Les questions alternatives représentent moins de 2% de l'ensemble. Les questions partielles représentent 31,8% tandis que les questions totales représentent 66,3%.

Les questions partielles qui comportent un déterminant interrogatif (quel x) forment 5,75%, celles qui comportent un pronom interrogatif 88,73%. Les autres questions partielles (5,51%) combinent un pronom interrogatif et "est-ce que" (143).

‘(143) Extrait du Corpus F8’ ‘*PDV: PDT bon ben j'attends! kes tu me racontes?’

Les interrogations sans verbe (144) représentent 25% de l'ensemble et les interrogatives complexes (145) 7,76%.

‘(144) Extrait du Corpus P8’ ‘*PAN: tiens j ai une question’ ‘%add: PBB’ ‘*PBB: laquel?’ ‘%add: PAN’ ‘(145) Extrait du Corpus P2’ ‘*PAO: Ou t'as vu que j'étais ton pote toi?’
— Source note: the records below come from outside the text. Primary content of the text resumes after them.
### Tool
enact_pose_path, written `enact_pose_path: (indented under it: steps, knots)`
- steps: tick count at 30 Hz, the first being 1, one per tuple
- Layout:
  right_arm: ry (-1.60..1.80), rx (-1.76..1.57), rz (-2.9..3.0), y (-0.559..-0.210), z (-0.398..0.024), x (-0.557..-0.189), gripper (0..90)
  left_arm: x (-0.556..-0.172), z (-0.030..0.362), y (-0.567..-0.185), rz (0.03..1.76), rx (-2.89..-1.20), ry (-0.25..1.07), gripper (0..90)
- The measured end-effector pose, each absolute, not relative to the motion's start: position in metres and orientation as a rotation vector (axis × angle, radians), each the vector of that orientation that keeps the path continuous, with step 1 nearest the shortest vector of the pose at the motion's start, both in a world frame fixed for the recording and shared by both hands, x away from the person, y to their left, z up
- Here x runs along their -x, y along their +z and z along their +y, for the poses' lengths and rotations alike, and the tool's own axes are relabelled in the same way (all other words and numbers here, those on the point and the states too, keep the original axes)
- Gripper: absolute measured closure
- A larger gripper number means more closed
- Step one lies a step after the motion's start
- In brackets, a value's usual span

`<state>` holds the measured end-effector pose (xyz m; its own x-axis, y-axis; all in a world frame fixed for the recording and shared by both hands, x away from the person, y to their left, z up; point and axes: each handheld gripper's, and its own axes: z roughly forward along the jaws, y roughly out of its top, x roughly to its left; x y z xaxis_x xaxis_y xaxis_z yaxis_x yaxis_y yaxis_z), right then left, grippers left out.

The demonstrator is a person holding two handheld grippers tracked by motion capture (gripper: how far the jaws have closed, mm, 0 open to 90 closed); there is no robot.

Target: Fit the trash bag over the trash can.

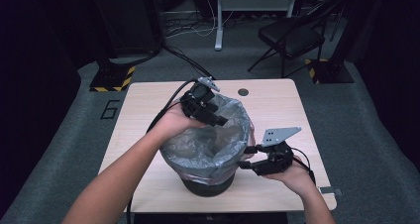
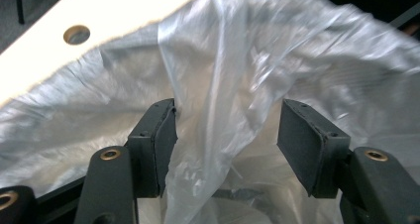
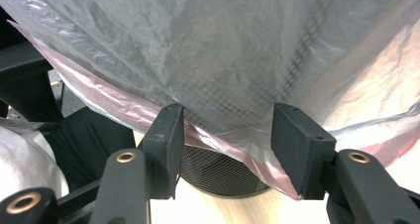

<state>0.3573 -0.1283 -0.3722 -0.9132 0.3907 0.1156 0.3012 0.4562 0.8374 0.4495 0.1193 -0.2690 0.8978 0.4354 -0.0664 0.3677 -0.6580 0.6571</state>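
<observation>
A black mesh bin [image 1: 208, 187] stands near the front of the wooden table [image 1: 277, 110], lined with a clear grey plastic bag [image 1: 208, 144] whose pink-edged hem hangs over the rim. My left gripper [image 1: 220, 116] reaches over the bag's far-left rim. In the left gripper view its jaws [image 2: 228, 140] stand apart; a fold of the bag [image 2: 297, 60] runs up between them and brushes the left pad only. My right gripper [image 1: 243, 157] sits level at the bin's right side. Its jaws [image 3: 228, 144] stand apart around the hanging bag hem [image 3: 223, 45], with the mesh bin [image 3: 218, 172] just behind.
A round hole [image 1: 242, 91] marks the table's far middle. Beyond the table are a black folding chair [image 1: 292, 35], a white desk leg [image 1: 218, 16] and two stand bases with yellow-black stripes [image 1: 113, 78] [image 1: 329, 70]. Cables trail from the left gripper across the floor.
</observation>
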Motion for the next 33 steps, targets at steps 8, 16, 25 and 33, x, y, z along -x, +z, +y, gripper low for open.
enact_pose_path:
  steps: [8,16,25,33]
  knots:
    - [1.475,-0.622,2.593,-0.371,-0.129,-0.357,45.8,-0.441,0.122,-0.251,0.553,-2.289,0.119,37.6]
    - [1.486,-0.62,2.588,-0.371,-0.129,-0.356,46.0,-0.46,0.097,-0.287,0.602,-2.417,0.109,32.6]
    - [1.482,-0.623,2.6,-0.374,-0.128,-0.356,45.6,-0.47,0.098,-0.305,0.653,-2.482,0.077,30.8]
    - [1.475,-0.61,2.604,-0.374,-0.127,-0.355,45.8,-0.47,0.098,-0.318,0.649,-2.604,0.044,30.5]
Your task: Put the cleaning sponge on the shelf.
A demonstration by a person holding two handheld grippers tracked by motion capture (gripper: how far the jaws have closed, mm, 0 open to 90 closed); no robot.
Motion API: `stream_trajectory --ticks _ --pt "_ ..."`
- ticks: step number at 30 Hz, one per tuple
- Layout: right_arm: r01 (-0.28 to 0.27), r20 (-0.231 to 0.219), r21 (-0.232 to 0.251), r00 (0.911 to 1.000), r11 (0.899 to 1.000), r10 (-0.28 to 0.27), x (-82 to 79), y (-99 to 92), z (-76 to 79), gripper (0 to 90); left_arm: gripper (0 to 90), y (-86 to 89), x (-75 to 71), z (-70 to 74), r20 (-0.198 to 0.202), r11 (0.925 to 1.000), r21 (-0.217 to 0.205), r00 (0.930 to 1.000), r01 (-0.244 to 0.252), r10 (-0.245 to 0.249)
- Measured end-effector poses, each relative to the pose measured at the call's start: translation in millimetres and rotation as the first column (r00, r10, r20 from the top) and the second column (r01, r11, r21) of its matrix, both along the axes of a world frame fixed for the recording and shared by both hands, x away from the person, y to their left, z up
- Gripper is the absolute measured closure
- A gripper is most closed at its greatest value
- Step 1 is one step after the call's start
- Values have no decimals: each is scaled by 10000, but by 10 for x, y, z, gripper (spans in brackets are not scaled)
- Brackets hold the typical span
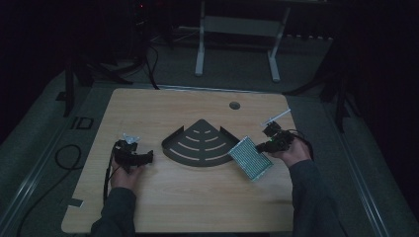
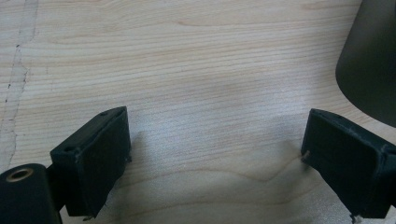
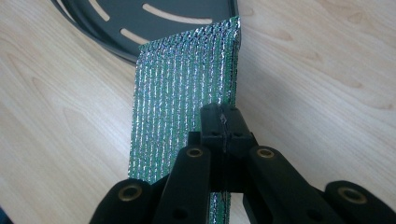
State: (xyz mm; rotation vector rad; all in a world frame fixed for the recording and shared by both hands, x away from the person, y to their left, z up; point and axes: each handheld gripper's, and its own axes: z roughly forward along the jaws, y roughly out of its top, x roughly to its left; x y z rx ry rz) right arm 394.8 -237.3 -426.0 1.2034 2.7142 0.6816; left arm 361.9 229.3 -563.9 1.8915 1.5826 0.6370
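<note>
The foil pouch [image 1: 251,158] is a flat rectangle with a glittering green and silver surface, ribbed in fine parallel lines, and one long edge looks folded or doubled. In the high view it lies at about four o'clock from the dark fan-shaped slotted tray [image 1: 200,144] at the middle of the worktop [image 1: 197,207], its upper corner just beside or touching the tray's right rim. The right gripper [image 1: 262,146] has its fingers [image 3: 223,122] pressed tight together on the pouch's edge, pinching the thin sheet between them. The right hand [image 1: 291,152] comes in from five o'clock, forearm angled up the worktop and the gripper aimed toward nine o'clock. The left gripper [image 1: 143,158] lies low over bare wood at nine o'clock from the tray, its fingers [image 2: 93,158] spread wide with nothing between them, the left hand [image 1: 126,173] behind it.
</note>
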Motion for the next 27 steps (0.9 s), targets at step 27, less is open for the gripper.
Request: stream_trajectory --ticks 27 --pt "-341 394 203 9987 9992 332 259 189 68 898 84 -4 2 -1 11 10000 -30 10000 -27 27"
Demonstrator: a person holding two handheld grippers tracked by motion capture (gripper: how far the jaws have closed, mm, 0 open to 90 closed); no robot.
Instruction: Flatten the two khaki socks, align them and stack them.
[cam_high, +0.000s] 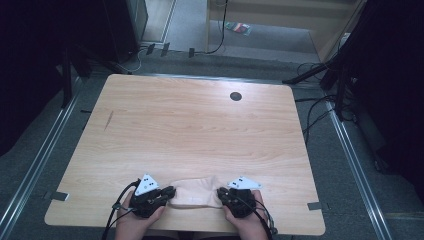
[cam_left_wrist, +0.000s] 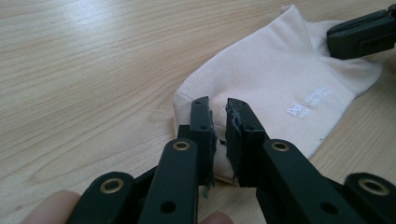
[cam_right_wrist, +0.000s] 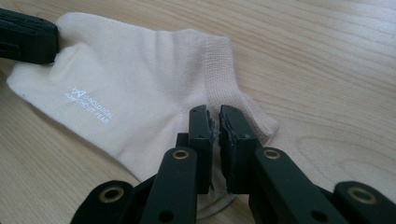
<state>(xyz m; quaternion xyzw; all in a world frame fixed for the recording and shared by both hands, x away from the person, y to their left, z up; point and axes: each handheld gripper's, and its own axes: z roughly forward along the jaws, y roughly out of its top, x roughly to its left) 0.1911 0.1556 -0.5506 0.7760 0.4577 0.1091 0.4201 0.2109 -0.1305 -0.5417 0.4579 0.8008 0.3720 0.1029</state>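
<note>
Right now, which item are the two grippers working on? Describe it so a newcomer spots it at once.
On the light wooden table, look at the near edge, between the left gripper and the right gripper. There lies a cream ankle sock, flat, one gripper at each end. It is the only cloth on the table, with small white lettering printed on its side.

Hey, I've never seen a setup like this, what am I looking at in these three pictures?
A person sits at a pale wooden table, holding a black two-jaw tool in each hand. The high view looks down from above. The other two come from cameras riding on each tool, looking along its jaws. The left hand-held gripper and the right hand-held gripper each sit at one end of a cream fabric sock with small white lettering, lying flat. Their jaws are nearly together over its edges; whether they pinch the fabric I cannot tell.
</note>
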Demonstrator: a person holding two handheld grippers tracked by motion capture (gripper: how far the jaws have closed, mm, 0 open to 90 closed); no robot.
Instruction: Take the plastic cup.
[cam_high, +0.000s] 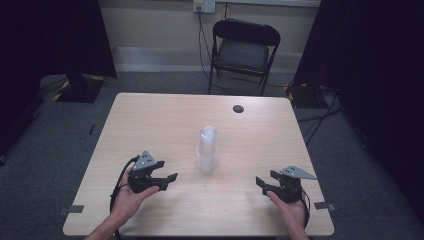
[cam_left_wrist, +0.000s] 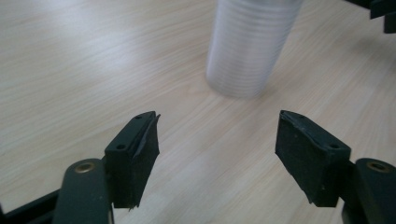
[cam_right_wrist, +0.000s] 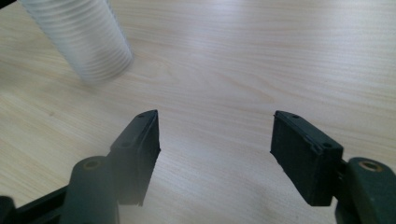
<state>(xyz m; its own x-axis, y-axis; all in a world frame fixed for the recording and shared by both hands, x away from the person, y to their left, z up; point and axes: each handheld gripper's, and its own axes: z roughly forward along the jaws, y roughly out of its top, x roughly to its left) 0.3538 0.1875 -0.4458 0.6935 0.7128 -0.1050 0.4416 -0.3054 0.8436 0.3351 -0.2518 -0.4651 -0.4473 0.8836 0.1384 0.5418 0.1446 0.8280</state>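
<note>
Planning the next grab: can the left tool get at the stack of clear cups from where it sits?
Probably yes. The left tool is open, the stack of clear cups stands ahead, and only bare table lies between.

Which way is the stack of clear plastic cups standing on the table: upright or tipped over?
Upright. The stack of cups rises as a straight column from the table, mouth down, its ribbed wall vertical between the two grippers.

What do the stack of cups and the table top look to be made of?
Stack of cups: probably thin clear plastic, glossy; translucent, with close ribs where rims nest. Table: pale wood-grain surface, likely laminate, with a soft sheen; solid wood can't be ruled out.
</note>
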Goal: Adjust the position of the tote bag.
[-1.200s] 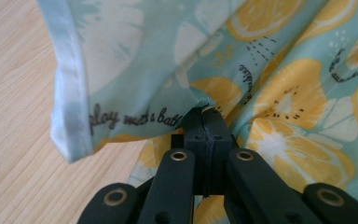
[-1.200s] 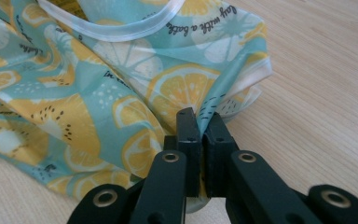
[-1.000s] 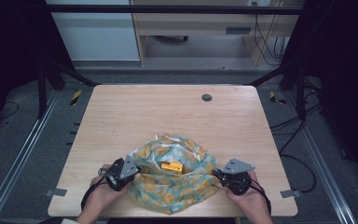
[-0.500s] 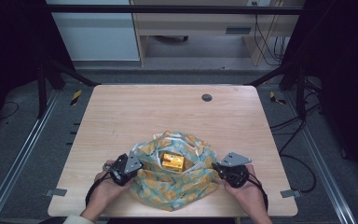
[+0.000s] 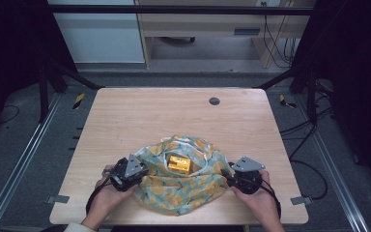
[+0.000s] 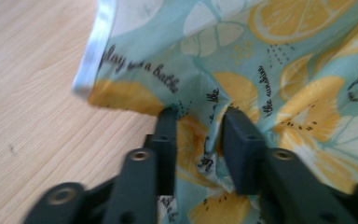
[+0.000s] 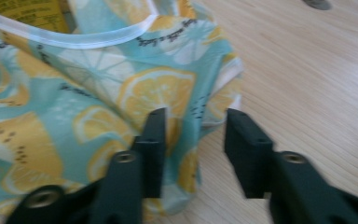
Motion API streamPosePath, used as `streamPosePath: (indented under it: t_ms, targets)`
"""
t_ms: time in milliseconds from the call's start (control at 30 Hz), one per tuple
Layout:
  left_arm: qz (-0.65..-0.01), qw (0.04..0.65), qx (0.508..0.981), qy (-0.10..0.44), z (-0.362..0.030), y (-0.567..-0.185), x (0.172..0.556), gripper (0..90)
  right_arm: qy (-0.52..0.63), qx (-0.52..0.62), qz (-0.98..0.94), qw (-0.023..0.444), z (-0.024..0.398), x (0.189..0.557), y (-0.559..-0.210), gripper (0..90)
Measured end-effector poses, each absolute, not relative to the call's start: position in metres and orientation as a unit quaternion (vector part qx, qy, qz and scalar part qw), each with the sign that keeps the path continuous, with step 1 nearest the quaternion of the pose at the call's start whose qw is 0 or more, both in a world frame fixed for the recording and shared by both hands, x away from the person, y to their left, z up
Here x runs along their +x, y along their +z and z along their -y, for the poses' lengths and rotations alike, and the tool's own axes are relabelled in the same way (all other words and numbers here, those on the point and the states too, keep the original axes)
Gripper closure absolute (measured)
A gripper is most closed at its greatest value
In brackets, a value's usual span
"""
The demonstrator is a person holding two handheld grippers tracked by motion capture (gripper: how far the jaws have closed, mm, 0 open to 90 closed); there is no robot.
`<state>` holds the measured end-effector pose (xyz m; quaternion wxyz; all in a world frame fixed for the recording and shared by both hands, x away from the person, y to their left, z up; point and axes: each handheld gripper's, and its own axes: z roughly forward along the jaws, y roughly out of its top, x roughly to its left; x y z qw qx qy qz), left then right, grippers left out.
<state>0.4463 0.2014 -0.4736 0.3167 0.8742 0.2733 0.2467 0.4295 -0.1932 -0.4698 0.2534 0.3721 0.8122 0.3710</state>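
Note:
A teal cloth bag (image 5: 183, 193) printed with lemon slices lies near the table's front edge, its mouth gaping upward. Inside it rests a yellow box (image 5: 179, 164), whose corner also shows as yellow box (image 7: 32, 11). My left gripper (image 5: 142, 172) is at the bag's left side and my right gripper (image 5: 228, 178) at its right side. The left gripper (image 6: 200, 122) has just been opening; a fold of the bag (image 6: 279, 84) stands loose between its jaws. The right gripper (image 7: 196, 122) has also just been opening, with the bag (image 7: 74, 107) edge lying slack against its left jaw.
The light wooden table (image 5: 140, 116) stretches away beyond the bag, with a small round grommet (image 5: 214, 101) near its far edge. Dark frame posts and cables stand around the table. A hand holds each gripper from the near edge.
The bag's mouth has spread wider and more of the yellow box shows. Both hands have stayed at the bag's sides.

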Motion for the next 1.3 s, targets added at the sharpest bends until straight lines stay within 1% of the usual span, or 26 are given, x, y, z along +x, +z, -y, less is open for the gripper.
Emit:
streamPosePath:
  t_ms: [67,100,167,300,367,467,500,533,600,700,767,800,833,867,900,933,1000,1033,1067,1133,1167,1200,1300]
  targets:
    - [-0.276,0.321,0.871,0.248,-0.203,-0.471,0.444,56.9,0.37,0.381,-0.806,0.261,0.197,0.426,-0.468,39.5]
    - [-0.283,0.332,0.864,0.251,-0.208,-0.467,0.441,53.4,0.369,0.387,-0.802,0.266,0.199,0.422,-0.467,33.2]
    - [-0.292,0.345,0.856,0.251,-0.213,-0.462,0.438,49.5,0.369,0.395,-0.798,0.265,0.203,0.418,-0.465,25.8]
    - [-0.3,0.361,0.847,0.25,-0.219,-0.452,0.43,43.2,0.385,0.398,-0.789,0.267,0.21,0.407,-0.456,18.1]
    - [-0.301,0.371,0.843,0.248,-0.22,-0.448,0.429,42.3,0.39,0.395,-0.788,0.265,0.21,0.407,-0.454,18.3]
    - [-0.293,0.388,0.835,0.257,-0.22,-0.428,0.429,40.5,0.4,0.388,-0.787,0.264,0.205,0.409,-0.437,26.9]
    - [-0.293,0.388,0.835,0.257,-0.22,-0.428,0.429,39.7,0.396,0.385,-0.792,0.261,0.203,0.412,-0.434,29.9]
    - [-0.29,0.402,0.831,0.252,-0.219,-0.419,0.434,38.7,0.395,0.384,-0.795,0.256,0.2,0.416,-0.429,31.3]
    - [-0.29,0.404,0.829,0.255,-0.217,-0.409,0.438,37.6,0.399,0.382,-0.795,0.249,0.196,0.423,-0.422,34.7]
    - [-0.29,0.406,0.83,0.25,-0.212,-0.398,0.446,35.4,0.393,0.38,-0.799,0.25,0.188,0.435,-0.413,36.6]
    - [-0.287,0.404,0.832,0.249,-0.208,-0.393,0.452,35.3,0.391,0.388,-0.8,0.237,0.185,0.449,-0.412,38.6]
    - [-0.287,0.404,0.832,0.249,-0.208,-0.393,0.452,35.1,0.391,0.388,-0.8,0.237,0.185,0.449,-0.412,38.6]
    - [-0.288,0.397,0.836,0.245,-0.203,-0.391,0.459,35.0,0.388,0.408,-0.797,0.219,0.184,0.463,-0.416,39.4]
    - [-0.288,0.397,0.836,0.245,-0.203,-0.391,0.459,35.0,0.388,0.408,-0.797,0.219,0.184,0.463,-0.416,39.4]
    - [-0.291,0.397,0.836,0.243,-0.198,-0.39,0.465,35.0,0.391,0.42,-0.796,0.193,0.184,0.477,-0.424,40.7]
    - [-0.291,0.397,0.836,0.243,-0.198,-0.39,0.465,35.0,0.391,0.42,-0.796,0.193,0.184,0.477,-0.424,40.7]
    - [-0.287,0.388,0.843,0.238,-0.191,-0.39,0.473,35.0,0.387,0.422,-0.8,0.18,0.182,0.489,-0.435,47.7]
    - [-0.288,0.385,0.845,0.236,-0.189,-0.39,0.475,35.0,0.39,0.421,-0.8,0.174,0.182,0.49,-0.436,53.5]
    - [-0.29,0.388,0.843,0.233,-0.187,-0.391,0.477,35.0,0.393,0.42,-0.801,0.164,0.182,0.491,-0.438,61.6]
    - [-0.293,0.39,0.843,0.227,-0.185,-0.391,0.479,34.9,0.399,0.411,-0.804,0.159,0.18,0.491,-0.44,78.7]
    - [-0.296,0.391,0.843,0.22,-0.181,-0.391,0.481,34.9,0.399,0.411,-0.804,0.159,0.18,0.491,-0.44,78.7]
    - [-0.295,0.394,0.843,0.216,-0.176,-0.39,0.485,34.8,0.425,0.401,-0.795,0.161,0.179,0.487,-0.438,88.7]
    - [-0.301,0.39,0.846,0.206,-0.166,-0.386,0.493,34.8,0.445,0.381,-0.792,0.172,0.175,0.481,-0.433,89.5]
Les inversions concernent 5,35% des interrogatives. Cela se produit sur des questions partielles à 65,75% et sur des questions totales à 35,61%.

Les structures interrogatives les plus fréquentes sont les questions totales se présentant comme des déclaratives (24,46% – exemple 146) et les questions sans verbe (16,41% – exemple 147), conformément à la tendance présentée par l'oral spontané. 330

‘(146) Extrait du Corpus F7’ ‘*PBP: on mets une limite a 2 PJQ :o))’ ‘(147) Extrait du Corpus F3’ ‘*PCO: au boulot ou a la maison ’ ‘%add: PBU’ ‘(1)’ ‘*PBU: a la maison’ ‘%add: PCO’

Un petit nombre de structures non standard (148) se trouve dans les corpus.

‘(148) Extrait du Corpus P8’ ‘*PAN: qui qui le veu mon program’

On repère également quelques occurrences de variétés d'interrogatives fréquentes au Québec, ainsi que l'illustre l'extrait suivant.

‘(149) Extrait du Corpus P2’ ‘*PCM: bon je peux tu fumer une clope la pffffffffffff’

Pour ce qui est des structures interrogatives, la tendance est donc similaire à celle rencontrée pour l'oral telle que l'a définie Gadet (1989).

Notes
325.

Givón (2001:292-294).

326.

Il s'agit parfois d'une inversion complexe, présentant deux sujets.

327.

Essentiellement dans le parler suisse.

328.

"neutral regarding the exact source of the speaker's ignorance". Dans l'exemple, on présuppose que Marie est effectivement partie, mais la source d'ignorance du locuteur concerne hier.

329.

"Once an optional constituent is present, it attracts the focus of the yes/no question".

330.

Gadet (1989), Blanche-Benveniste (1997).